PROBLEM DESCRIPTION: Output exactly, and only, the stretch of lines beginning at the line with "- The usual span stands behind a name" and ending at the last line of the listing below. Drop the pictures.

RAW DATA START

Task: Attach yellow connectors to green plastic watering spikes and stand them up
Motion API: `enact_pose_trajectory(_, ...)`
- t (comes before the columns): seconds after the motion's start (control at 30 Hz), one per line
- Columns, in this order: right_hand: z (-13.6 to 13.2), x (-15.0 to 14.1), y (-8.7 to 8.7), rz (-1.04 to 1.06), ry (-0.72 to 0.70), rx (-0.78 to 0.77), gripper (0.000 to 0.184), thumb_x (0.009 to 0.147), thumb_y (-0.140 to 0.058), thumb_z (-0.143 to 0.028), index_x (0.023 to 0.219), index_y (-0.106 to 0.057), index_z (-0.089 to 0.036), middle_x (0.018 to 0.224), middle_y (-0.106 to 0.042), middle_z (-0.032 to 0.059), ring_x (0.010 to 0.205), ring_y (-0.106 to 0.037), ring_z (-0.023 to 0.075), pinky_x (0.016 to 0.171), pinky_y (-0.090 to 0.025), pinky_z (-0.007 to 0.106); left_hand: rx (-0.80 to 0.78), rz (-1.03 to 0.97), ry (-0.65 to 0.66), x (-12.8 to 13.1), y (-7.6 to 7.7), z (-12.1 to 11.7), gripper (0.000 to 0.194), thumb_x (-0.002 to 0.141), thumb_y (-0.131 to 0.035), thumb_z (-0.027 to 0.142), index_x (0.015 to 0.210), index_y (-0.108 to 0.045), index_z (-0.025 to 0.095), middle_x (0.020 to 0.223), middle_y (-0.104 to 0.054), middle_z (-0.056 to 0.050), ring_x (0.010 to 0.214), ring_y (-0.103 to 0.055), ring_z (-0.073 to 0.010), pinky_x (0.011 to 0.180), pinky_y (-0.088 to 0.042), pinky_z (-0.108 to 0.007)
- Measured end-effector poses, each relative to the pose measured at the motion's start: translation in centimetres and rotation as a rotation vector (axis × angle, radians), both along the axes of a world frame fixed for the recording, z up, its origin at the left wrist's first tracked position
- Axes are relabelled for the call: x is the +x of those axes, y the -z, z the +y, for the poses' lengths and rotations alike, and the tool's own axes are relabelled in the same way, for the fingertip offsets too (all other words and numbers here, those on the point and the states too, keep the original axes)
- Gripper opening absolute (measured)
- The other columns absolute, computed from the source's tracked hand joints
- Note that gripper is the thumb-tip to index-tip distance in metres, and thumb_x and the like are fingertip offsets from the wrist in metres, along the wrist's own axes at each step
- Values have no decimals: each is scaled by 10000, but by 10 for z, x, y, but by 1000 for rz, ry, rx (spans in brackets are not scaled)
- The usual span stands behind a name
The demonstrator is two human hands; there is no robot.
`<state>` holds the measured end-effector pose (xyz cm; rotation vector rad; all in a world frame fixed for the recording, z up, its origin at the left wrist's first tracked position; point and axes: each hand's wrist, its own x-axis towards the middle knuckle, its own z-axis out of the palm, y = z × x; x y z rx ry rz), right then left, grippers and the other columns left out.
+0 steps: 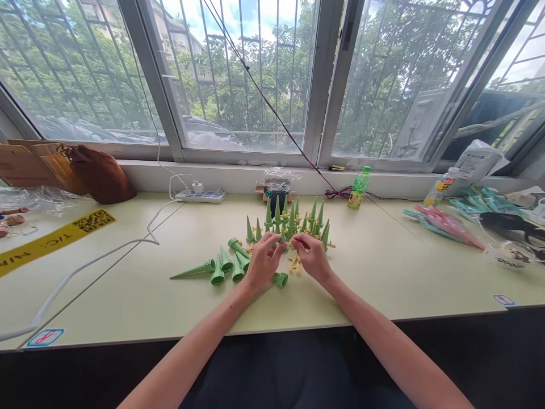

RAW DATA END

EXERCISE OUTPUT:
- The usual span stands behind a name
The demonstrator is two human hands; there is no robot.
`<state>` holds the measured end-effector pose (xyz cm; rotation vector rad; all in a world frame fixed for the recording, z up, its origin at the left wrist's first tracked position; point and axes: each hand's wrist, its own x-axis towards the middle knuckle, its own z-axis out of the palm, y = z × x; x y z rx ry rz), right then left, grippers and the other columns left out.
+0 steps: 

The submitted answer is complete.